Content
- Paging Overview
- Introduction to Virtual Memory
- Paging MMU
- Page Tables
- Translation Lookaside Buffer (TLB)
- TLB Basics
- Memory Protection
- Demand Paging
- Demand Paging Overview
- Virtual Memory Hierarchy
- Managing Virtual Address Space
- Managing Physical Memory
- Managing Swap Area
- Processes & Virtual Memory
- Interaction of Processes with VM System
- Page Sharing & Memory-Mapped Files
- Kernal Address Space
- Page Replacement Algorithms
- Page Replacement Algorithms Overview
- Paging Issues
Paging Overview
Introduction to Virtual Memory
Problems with Contiguous Memory
- Growing program requires copying entire program
- Wasted memory due to internal & external fragmentation
- Running program requires loading entire program
- Max program size limited by memory size
Paging MMU
Pages & Frames
- Page: contiguous, fixed size chunks in virtual address space
- Frame: physical memory mapped from a page
Virtual & Physical Addresses
# 32-bit machine, virtual address space 2^32 B
# page size 2^12, # of pages 2^20
|...20 bits...|.12 bits.|
page num offset
# e.g. physical address space 2^30 B
# frame size 2^12, # of frames 2^18
|...18 bits...|.12 bits.|
page num offset
VA PA
-----------> ----------->
Processor MMU Bus
<----------------------------
data
Benefits of Paging
- Growing program requires allocating a page at a time
- No external fragmentation (page granularity); internal fragmentation 1/2 page per region
- Pages can be loaded in memory as program runs
- Max program size limited by disk size
Page Tables
Mapping information maintained by MMU.
Page Table Entries (PTE)
|...18 bits...|.7 bits.|C|D|R|W|V|
frame num unused
Storing Page Table
- Stored in memory
- Each memory access requires 2 memory accesses: PTE & PA
- Solution: Cache PTE in TLB
- Page table register (PTR)
- For MMU to store the location of start of page table
- OS associates a seperate page table for each process
- Address space switch switches PTR
Page Table Size
#pages * PTE size (typically word size)
= (va_size / page_size) * PTE size
- Smaller page size: lower internal fragmentation
- Larger page size: fewer PTE & memory overhead
Multi-Level Page Table
|.10 bits.|.10 bits.|.12 bits.|
PT1 PT2 offset
- Slower than single-level page table because more memory accesses
- Saves space
Inverted Page Table
Maps frame num -> (thread id, page num)
|....|...52 bits...|.12 bits.|
TID page num offset
| |
-----------
|
hash func ----> index into page table
- Exhaustive search is slow
- Use hash table indexed by page number
- Hashing function needs to be good
- Poor cache locality
- Adjacent pages hashed to scattered locations
- Sharing memory is complicated
Translation Lookaside Buffer (TLB)
TLB Basics
- H/W cache of PTE
- Small # of entries
- Exploits locality (program uses small # of pages at a time)

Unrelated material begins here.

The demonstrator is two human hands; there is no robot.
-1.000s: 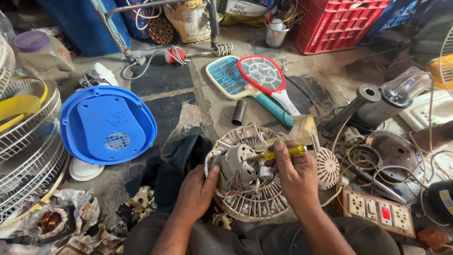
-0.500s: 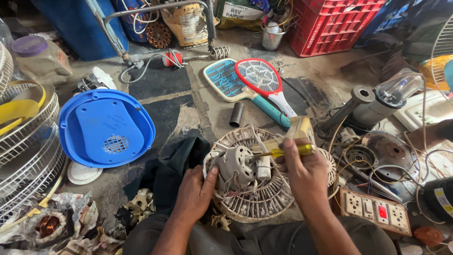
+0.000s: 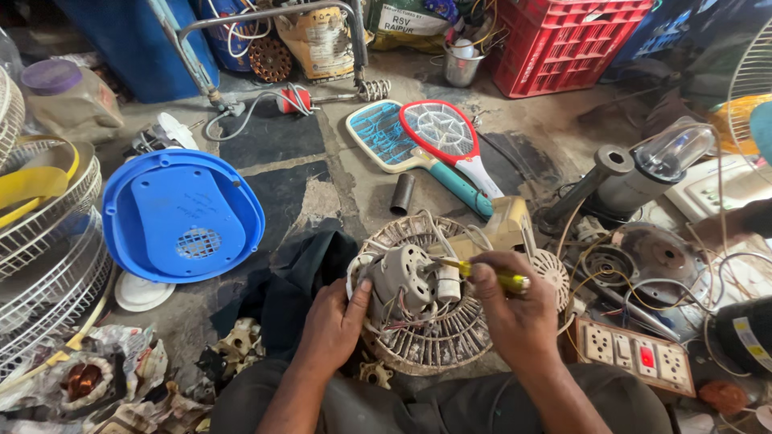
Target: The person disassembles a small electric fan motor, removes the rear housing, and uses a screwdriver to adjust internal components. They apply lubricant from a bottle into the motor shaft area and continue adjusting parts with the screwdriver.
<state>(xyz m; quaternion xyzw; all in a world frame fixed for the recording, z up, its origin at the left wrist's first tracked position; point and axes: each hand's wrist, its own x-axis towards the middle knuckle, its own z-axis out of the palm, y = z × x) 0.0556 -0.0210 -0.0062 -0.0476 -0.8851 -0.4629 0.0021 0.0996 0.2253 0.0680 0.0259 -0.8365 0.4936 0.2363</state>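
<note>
- Left hand (image 3: 336, 321) clasps the small grey metal fan motor (image 3: 400, 279), sitting in the round beige plastic fan grille (image 3: 418, 345).
- Right hand (image 3: 515, 309) pinches the yellow-handled screwdriver (image 3: 474, 271); its tip meets the motor just right of the left thumb.

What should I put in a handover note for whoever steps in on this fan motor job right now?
Left hand: steadying the small grey fan motor, thumb on its casing.
Right hand: gripping a yellow-handled screwdriver, tip at the motor beside the white capacitor.
The motor sits on the round beige fan grille on the floor, loose wires trailing beneath it.
Done: motor exposed, no blade on it.
Left: cannot tell which screws are out; check before going on.
Nearby: blue fan cover to the left.
</note>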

|virtual page number (VPN)|...18 bits...|.7 bits.|C|D|R|W|V|
frame num unused
| key: page number | data: PTE |
V: valid, W: writable, R: referenced (H/W), D: dirty (H/W), C: cacheable
V: is the entry valid or not?
W: is the page writable?
C: is the page cacheable? when not cacheable, processor should bypass the cache when accessing the page, e.g., to access memory-mapped device registers
D: has a writable page been written to (is it dirty with respect to the data on disk)?

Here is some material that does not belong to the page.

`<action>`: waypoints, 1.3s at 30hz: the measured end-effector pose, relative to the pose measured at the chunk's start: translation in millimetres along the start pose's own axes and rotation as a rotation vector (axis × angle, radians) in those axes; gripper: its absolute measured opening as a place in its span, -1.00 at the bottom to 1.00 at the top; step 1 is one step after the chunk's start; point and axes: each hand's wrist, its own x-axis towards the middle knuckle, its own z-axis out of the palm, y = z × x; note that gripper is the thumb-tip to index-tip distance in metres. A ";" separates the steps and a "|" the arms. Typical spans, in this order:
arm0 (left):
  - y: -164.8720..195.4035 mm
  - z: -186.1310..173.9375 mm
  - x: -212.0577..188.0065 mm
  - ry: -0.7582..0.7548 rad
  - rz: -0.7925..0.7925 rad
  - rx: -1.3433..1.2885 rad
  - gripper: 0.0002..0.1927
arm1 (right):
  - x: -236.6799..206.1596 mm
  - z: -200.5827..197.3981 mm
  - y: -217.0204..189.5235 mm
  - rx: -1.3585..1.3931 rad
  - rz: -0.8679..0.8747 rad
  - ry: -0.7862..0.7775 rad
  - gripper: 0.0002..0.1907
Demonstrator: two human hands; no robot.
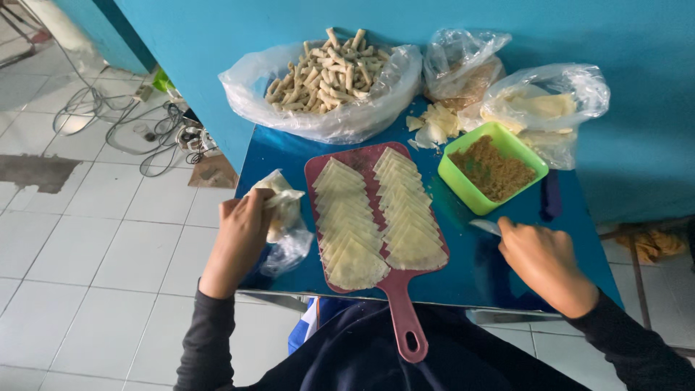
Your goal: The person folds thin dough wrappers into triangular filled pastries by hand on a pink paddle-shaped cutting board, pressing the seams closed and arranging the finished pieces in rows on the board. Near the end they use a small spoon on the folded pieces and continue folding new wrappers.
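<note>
Left hand: your left hand (239,235) is curled shut on the top of a small clear bag (284,217) holding pale wrappers, just left of the red cutting board (362,163).
Right hand: your right hand (544,262) is closed on a thin metal utensil (485,227), right of the board; only its pale tip shows past your fingers, so I cannot tell what kind it is.
Small bag: crumpled, resting on the blue table (470,271), its lower part bunched beside the board's left edge.
Board: two overlapping rows of pale triangular wrappers (376,217) cover it; the handle points toward you.
Green tub (474,195): square, right of the board's far end, filled with brown crumbly filling (494,168).
Large clear bag (326,108): beyond the board, open, heaped with finished pale rolls (326,72).
Other bags: beyond the tub, one clear bag (463,69) of brownish contents and another (546,105) of pale sheets; loose wrapper scraps (434,124) lie between them and the board.
</note>
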 end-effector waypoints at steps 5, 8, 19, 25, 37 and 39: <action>1.2 23.1 -10.6 0.138 0.195 -0.001 -0.63 | 7.3 -28.3 -19.9 0.120 0.020 0.095 -0.83; -13.4 33.4 -19.4 0.092 -0.106 -0.192 -0.64 | 15.7 -40.0 -35.4 0.217 -0.031 0.136 -0.86; -73.6 -27.0 -40.2 -0.126 -0.016 0.562 -0.85 | 23.5 -47.1 -50.0 0.419 -0.125 0.154 -0.87; -6.1 5.3 -24.5 -0.157 0.055 0.219 -0.82 | 38.5 -32.5 -70.6 0.662 -0.209 0.111 -0.83; 50.0 3.3 -14.0 -0.260 0.092 -0.161 -0.64 | 52.0 -20.5 -77.3 0.843 -0.225 -0.036 -0.83; 51.1 3.5 -14.6 -0.229 0.118 -0.161 -0.66 | 52.4 -20.7 -77.6 0.867 -0.226 -0.054 -0.83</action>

R: has a page been referenced?
unused: unused by hardware, can be used by OS
H/W may or may not need execution bit, but instead use read as execute
TLB Operations
TLB Lookup
Fully associative TLB example
TLB cache miss handling
- TLB lookup fails -> page table lookup -> TLB cache replaced (TLB replacement policy)
- Handled by H/W or OS
- H/W managed TLB
- H/W defines page table format & replacement policy
- PTR to locate page table in physical memory
- Fast miss handling
- S/W managed TLB
- H/W generates trap called TLB miss fault
- Read fault
- Write fault
- OS handles TLB miss similar to exception handling
- OS figures out correct PTE, add in TLB (CPU has instructions to modify TLB)

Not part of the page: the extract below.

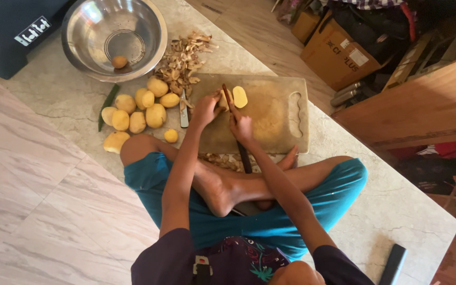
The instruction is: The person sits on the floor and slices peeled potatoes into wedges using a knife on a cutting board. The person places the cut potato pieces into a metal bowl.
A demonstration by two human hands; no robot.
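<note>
A person sits cross-legged on a marbled floor, both forearms stretched forward over a pale cutting board [270, 113]. The right hand [240, 125] is closed around the handle of a long knife [228, 97], its blade pointing away and standing on edge near the board's left end. The left hand [206, 110] curls its fingers onto a peeled potato piece [223, 98] just left of the blade, pinning it down. A cut potato half [240, 96] lies flat just right of the blade. Off the board's left edge rests a small peeler [184, 111], then a cluster of peeled potatoes [135, 113] with a green chilli [107, 105] beside them. A heap of potato peelings [181, 62] sits beyond the board's far left corner, next to a steel bowl [149, 47] holding one small potato [119, 62].
</note>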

- Page tables become entirely a OS data structure (no PTR in H/W, H/W doesn't know about page table)
- TLB replacement policy managed in S/W
- Slower by more flexible miss handling
- H/W generates trap called TLB miss fault
- H/W managed TLB
TLB cache invalidate
- Adds cost to context switching
- Changing PTR + invalidating TLB + TLB misses afterwards
- Invalidate options
- Clear TLB: clearing valid bit of all entries
- Tagged TLB: H/W maintains id tag on each entry
- Compare current thread id (stored in register) to the tag
- No invalidation; enables space multiplexing of entries
Memory Protection
- Generate protection fault if memory access inconsistent with protection bits
- Read-only fault
- No-execute fault
Demand Paging
Demand Paging Overview
- Motivation: program size/# of running programs limited by physical memory
- Make memory a cache for data on disk
- Basic Mechanism
- PTE unset for invalid page
- Cache miss when program accesses invalid page
- Generates page fault
- OS page fault handler performs miss handling: allocate frame, update PTE, set valid bit, restart instruction
- Benefits
- Allows programs run to exceed available memory (limited by VA space (processor architecture) or disk)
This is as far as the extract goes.